Camici alla Lombardia dal cognato, indagato Attilio Fontana. Tra Film commission e camici-gate il Pirellone è sotto assedio

Il governatore della Lombardia Attilio Fontana è indagato dalla Procura di Milano nell’inchiesta sulla fornitura da mezzo milione di euro di camici e altro materiale medico da parte della Dama spa, società gestita da Andrea Dini, cognato del presidente, e di cui la moglie detiene il 10 per cento delle quote. Lo apprende l’Ansa in base a fonti qualificate. Il colpo di scena nelle indagini, che vede iscritti nel registro degli indagati per turbata libertà nel procedimento di scelta del contraente lo stesso Dini e Filippo Bongiovanni, il dg dimissionario di Aria Spa (la Centrale acquisti regionale), è arrivato al termine di settimane di accertamenti e audizioni da parte degli investigatori. Proprio oggi sarebbe stato ascoltato Bongiovanni, figura chiave nella catena di comando che ha portato al via libera all’affidamento diretto nel pieno della pandemia.

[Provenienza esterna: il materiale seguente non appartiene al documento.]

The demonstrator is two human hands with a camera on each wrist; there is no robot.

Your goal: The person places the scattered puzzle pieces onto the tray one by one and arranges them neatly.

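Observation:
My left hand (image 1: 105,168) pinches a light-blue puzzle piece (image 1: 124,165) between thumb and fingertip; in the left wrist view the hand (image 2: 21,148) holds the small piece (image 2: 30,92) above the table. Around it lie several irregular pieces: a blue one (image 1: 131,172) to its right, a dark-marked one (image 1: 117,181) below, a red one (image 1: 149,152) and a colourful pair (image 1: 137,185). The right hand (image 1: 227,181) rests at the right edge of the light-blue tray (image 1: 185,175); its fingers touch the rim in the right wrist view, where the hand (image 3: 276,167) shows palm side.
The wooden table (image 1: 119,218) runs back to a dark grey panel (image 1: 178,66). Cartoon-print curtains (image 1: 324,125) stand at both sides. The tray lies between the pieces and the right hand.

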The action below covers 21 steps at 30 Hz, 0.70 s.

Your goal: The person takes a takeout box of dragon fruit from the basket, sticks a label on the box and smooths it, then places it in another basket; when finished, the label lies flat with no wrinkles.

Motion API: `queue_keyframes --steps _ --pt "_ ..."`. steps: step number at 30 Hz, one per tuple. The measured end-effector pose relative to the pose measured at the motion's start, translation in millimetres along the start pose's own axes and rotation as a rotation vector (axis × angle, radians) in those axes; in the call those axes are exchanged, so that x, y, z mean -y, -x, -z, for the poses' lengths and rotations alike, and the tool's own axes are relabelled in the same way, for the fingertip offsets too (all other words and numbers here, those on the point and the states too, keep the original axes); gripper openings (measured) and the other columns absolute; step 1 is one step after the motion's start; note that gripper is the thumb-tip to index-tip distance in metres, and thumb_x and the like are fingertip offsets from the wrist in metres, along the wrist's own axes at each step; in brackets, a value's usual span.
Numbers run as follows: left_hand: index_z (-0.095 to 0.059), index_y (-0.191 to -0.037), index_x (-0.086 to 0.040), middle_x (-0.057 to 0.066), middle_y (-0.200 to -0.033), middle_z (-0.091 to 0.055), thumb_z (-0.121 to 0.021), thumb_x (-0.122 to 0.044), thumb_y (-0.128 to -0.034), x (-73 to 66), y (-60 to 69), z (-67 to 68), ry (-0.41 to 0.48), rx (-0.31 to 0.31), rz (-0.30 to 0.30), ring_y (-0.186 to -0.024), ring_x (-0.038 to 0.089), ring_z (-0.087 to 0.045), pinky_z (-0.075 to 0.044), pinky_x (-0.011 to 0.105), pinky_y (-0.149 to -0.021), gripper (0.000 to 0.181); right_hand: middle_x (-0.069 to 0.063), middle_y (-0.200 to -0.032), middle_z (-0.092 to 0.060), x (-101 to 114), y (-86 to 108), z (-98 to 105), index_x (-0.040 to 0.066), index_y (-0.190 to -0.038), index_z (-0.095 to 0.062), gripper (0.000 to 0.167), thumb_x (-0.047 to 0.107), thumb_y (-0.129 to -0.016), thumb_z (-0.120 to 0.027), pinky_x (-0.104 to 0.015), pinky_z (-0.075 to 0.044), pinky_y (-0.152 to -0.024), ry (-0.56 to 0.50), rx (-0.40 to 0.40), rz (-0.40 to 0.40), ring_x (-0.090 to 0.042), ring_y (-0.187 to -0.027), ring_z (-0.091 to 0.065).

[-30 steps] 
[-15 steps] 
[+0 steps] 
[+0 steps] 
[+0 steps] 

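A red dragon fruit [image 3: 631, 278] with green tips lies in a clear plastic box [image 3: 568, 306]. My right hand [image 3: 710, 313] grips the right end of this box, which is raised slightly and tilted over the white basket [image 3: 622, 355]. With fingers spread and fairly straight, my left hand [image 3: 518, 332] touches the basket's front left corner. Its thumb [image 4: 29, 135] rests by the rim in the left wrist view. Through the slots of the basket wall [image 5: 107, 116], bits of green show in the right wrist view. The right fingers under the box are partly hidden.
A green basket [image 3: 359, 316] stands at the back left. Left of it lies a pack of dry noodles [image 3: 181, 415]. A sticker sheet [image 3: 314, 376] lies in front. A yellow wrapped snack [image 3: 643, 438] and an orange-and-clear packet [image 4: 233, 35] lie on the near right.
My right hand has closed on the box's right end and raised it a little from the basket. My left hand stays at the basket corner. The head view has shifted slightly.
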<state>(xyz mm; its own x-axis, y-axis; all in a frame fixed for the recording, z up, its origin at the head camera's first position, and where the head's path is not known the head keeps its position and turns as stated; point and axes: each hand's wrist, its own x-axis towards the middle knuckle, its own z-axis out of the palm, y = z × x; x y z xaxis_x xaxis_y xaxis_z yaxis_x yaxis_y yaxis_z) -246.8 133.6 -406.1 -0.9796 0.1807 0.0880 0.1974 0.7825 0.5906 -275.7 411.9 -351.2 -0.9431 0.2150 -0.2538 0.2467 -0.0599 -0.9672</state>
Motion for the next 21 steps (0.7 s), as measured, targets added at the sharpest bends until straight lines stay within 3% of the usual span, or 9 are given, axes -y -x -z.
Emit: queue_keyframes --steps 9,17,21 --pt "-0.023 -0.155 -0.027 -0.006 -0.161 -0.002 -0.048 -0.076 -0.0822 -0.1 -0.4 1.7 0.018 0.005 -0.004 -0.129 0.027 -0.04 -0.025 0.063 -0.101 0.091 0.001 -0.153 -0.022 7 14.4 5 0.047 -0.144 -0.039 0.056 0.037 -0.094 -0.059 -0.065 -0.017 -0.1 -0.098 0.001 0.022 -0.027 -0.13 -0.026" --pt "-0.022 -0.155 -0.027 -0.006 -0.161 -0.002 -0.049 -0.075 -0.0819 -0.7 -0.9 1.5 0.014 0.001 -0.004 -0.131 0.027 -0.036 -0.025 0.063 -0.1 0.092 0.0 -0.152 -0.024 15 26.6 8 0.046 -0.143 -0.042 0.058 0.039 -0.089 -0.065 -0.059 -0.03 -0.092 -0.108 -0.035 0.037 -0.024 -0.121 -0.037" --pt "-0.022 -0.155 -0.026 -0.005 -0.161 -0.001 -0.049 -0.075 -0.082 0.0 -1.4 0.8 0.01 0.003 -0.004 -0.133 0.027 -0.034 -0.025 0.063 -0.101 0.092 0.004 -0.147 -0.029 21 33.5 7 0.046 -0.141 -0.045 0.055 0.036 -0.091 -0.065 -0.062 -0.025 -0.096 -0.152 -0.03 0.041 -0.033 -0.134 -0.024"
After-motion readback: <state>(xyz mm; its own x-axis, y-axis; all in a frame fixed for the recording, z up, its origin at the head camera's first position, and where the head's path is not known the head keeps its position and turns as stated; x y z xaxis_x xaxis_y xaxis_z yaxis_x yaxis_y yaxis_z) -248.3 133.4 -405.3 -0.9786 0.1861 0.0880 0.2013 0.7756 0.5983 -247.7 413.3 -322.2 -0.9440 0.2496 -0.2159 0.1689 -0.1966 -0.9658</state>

Nell’arco di poche ore sono stati sentiti sia il dg dimissionario di Aria, Filippo Bongiovanni, nella sua veste di indagato per l’affaire camici, che l’ex presidente della fondazione Lombardia film commission, Giuseppe Farinotti, in qualità di persona informata sui fatti. Si tratta di due distinte inchieste, entrambe coordinate dal Procuratore Francesco Greco, che lambiscono le ultime giunte regionali della Lombardia a trazione leghista. Quella che preoccupa di più è senza dubbio l’indagine sulla fornitura ordinata da Aria, da mezzo milione di euro, di dispositivi di protezione individuale e altro materiale da parte della Dama, società di cui la moglie del governatore Attilio Fontana detiene una quota e di cui il cognato Andrea Dini è titolare.

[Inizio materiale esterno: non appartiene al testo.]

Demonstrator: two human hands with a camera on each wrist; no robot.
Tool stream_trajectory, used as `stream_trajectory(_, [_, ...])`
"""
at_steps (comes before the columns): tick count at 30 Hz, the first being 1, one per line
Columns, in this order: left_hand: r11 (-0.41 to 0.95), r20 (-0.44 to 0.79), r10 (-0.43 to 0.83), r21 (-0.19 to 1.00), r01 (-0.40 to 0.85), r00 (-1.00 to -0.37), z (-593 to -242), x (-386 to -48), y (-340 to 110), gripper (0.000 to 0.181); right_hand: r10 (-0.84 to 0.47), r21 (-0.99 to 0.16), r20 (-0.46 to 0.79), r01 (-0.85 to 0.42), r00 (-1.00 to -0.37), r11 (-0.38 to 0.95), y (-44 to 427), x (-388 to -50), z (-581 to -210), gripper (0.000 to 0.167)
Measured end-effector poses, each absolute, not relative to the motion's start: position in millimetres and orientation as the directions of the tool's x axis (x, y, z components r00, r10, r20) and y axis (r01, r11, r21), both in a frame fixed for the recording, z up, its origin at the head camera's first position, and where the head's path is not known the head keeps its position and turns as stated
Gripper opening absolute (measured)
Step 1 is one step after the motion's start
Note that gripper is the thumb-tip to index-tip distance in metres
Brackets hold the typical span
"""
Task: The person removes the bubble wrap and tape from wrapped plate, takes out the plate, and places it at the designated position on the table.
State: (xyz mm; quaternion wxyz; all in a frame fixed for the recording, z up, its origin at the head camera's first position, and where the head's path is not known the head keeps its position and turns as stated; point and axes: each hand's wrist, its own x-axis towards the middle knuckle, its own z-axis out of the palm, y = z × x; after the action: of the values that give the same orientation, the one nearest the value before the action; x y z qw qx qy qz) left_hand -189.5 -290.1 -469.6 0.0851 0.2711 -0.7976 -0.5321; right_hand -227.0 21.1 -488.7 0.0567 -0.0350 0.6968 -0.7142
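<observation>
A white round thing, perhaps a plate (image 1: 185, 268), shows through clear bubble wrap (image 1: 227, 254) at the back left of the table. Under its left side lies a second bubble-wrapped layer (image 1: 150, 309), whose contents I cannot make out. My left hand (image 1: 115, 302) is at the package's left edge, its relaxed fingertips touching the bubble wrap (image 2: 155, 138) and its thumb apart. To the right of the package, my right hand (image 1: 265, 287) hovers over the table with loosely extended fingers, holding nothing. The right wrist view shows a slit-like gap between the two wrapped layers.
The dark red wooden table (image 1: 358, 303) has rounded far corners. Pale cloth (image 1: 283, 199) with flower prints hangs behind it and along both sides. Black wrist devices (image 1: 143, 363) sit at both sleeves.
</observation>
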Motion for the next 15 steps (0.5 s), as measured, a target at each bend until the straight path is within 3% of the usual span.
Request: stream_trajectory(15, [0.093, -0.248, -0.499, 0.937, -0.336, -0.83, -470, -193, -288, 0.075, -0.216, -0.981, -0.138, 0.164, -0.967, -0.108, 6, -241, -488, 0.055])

DIFESA A OLTRANZA. Sentito dai pm, Bongiovanni ha negato ogni addebito fornendo, nell’arco della sua audizione fiume durata oltre 3 ore, la sua versione dei fatti. A suo dire la Regione Lombardia e la sua centrale acquisti, Aria spa, nelle fasi più difficili dell’emergenza Covid hanno operato in uno stato “quotidiano” di necessità, in un’emergenza fronteggiata dalle strutture regionali “con sforzi ed impegno”. Azioni concrete che, come spiegato dal legale Domenico Aiello, il dg ha fatto mettere a verbale fornendo dettagli concreti sugli sforzi fatti dalle strutture regionali. Una strenua difesa del proprio operato che, secondo quanto trapela, non avrebbe convinto a pieno il procuratore aggiunto Maurizio Romanelli e i pubblici ministeri Paolo Filippini, Luigi Furno e Carlo Scalas, che restano convinti che l’affidamento diretto e senza gara del 16 aprile sarebbe avvenuto in conflitto di interessi. Circostanza che troverebbe conferma nel fatto che l’ordine è stato trasformato in donazione il 20 maggio, dopo l’inchiesta di Report, e la conseguente intervista a Fontana. Proprio il ruolo del governatore, al momento non indagato, è al vaglio dei pm che sospettano sia stato parte attiva nella trasformazione del contratto. Ma c’è di più. Del presunto conflitto di interessi sarebbe stato chiesto conto a Bongiovanni che avrebbe spiegato che in quella fase di piena emergenza erano state sospese tutte le procedure di verifica sulle forniture, compresa quella sui conflitti di interesse, e che queste verifiche, tra l’altro, non sarebbero nemmeno spettate a lui.

L’IMMOBILE DI CORMANO. Conclusa l’audizione, in Procura è stato sentito l’ex presidente della Lombardia film commission, Farinotti, sull’altra vicenda che preoccupa il Pirellone, quella relativa alla compravendita a prezzo gonfiato di un’immobile a Cormano. Il manager, non indagato, è quello che ha sottoscritto il contratto per l’acquisto dell’immobile, rilevato dalla fondazione per 800 mila euro nel 2017 e che un anno prima era stato pagato 400 mila euro. Una vicenda che l’uomo, non sapendo di essere intercettato, definiva “una roba brutta” e per la quale sono indagati tre commercialisti in orbita leghista. Fatti per i quali i pm sospettano che dietro al milione di euro stanziato a favore della fondazione per l’acquisto dell’immobile si nascondesse un regalo della Regione, all’epoca dei fatti presieduta da Roberto Maroni che non risulta indagato, ai tre professionisti.